Ainda segundo a testemunha, shows pirotécnicos não eram novidade da boate. Eram, diz ela, frequentes - o que contraria o argumento das defesas de dois dos quatro réus de que os sócios não saberiam a intenção da banda Gurizada Fandangueira de realizar apresentação com sinalizadores. A depoente afirmou que outras bandas já haviam realizado apresentações parecidas, além de que a própria boate oferecia espumantes com pequenas velas com chamas, o que era moda na época.

Pouco depois da dificuldade de deixar o local, por causa das pessoas que pensavam que nos banheiros se localizava a saída, Kátia desmaiou, ainda dentro da boate. Ela não relatou quanto tempo ficou desacordada, mas retomou a consciência quando algumas pessoas perguntaram se ainda tinha gente dentro do local.

"Pedi ajuda. Duas pessoas tentaram me tirar lá de dentro, mas tinha gente em cima de mim. Tentaram me puxar e não conseguiram. Iam me deixar lá dentro. Então eu me agarrei nas pernas de alguém, de maneira que não conseguia se desvencilhar, foi quando fizeram força para me puxar e saímos de lá".

O depoimento de Kátia começou pouco depois das 14h e se estendeu por quase 5 horas. Ela perdeu cerca de 50 amigos, colegas e conhecidos naquela noite. Teve 40% do corpo queimado e, ao chegar ao hospital, desmaiou novamente e só acordou 21 dias depois, entubada, já em Porto Alegre.

"Tentaram me desentubar. Tive uma parada cardiorrespiratória e tiveram que me entubar de novo às pressas", contou ela. Nesse momento, Kátia começou a chorar, antes de conseguir prosseguir: "falaram que iam tentar me entubar de novo e, se caso eu não resistisse iam me deixar morrer, porque meu organismo tinha de reagir e ele não estava reagindo".

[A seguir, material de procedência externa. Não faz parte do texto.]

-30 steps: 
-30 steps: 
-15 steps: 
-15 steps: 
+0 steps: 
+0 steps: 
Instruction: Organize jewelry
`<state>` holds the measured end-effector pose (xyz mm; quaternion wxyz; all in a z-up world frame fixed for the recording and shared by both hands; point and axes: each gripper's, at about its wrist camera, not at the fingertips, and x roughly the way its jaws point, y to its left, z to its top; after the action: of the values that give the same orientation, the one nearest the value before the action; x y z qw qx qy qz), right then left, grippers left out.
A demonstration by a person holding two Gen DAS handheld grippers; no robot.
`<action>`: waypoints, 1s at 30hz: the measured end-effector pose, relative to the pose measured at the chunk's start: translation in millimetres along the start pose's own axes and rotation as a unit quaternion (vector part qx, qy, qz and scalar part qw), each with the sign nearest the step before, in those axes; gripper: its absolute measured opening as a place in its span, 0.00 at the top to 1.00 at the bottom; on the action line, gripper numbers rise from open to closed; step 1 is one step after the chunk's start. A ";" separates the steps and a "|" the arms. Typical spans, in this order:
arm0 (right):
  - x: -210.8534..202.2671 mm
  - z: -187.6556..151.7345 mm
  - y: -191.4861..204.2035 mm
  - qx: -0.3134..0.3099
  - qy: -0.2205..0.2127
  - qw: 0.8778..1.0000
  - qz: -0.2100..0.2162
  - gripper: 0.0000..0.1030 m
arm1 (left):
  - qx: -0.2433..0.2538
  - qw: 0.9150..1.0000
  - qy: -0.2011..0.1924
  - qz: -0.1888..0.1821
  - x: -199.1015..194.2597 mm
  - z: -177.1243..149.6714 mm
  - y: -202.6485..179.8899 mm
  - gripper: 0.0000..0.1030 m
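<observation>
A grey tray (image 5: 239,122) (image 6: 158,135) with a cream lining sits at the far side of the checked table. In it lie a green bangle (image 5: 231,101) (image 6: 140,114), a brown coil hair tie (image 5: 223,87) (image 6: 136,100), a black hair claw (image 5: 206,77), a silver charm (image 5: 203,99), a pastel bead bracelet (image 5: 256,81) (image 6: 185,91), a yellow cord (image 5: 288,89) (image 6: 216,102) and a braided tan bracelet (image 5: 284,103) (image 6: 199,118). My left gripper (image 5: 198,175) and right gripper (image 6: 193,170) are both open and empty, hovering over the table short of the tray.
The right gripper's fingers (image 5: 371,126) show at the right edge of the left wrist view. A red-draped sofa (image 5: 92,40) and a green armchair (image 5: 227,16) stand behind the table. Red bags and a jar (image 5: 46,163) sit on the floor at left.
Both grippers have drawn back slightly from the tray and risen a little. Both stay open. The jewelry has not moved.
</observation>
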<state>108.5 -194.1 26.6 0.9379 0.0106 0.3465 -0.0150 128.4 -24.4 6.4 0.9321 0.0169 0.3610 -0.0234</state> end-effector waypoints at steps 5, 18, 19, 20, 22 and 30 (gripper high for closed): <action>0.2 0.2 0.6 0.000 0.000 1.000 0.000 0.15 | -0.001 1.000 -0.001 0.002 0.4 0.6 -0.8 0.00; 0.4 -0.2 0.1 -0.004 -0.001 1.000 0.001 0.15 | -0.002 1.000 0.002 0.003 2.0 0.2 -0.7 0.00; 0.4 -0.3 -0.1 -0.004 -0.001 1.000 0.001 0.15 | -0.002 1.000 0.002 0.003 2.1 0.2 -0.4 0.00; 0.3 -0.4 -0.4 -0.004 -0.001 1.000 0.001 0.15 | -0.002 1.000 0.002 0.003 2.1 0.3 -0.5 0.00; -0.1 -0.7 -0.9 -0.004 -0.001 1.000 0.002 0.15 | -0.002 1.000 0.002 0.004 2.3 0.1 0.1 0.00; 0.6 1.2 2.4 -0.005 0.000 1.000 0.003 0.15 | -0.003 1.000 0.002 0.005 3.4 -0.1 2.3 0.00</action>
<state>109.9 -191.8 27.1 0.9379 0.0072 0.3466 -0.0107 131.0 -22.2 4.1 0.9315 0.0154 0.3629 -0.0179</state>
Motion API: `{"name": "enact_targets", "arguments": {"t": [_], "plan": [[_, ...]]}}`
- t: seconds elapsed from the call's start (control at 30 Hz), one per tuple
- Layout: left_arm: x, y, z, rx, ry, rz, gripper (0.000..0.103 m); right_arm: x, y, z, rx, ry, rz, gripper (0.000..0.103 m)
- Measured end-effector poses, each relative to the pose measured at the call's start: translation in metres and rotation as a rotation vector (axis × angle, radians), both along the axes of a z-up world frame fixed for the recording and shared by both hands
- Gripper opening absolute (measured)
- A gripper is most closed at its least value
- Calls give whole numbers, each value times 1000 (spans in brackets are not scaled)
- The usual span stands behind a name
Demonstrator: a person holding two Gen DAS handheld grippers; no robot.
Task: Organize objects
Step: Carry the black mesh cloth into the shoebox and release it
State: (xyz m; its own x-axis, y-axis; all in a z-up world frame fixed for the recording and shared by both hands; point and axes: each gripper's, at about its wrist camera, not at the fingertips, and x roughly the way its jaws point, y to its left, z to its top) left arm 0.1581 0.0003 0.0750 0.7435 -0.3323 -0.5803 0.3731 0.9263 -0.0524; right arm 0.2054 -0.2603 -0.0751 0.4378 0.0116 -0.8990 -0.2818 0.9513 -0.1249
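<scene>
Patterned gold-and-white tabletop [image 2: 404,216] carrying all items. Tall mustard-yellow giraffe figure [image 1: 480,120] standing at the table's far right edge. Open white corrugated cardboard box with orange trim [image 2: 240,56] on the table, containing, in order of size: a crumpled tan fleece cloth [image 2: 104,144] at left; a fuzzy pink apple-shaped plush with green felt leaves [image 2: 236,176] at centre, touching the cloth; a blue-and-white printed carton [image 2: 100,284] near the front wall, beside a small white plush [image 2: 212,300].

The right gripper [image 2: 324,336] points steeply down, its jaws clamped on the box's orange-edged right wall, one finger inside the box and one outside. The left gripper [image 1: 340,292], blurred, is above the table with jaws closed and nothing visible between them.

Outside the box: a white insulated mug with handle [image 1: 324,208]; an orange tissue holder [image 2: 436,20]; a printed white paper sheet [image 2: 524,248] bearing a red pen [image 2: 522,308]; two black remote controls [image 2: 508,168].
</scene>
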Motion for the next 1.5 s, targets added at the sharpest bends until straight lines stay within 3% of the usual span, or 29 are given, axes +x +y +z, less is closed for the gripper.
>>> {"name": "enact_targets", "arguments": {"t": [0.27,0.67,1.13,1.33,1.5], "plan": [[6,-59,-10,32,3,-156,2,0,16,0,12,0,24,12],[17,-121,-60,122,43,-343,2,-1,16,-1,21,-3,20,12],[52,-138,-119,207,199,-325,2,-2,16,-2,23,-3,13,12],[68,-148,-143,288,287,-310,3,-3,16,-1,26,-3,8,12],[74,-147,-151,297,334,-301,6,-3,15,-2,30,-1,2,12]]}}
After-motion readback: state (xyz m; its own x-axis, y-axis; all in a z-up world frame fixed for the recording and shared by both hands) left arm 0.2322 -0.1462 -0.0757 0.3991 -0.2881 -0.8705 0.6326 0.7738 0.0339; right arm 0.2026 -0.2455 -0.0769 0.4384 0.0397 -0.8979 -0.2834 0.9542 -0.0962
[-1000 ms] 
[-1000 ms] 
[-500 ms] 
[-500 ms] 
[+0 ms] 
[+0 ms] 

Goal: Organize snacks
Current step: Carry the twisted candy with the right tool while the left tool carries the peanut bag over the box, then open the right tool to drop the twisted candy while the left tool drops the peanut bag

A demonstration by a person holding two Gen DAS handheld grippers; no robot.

Foi com a ajuda e o estímulo da mãe que Kátia teve forças para lutar contra a morte: "Coloquei na cabeça que queria viver e o organismo começou a dar resposta". Ao todo, ela ficou 46 dias no hospital, e até hoje, quase 9 anos depois, necessita de acompanhamento dermatológico para tratar das queimaduras no corpo.

A testemunha Kellen Leite Ferreira também presta depoimento nesta quarta. Na quinta-feira, 2, continuam os depoimentos de testemunhas.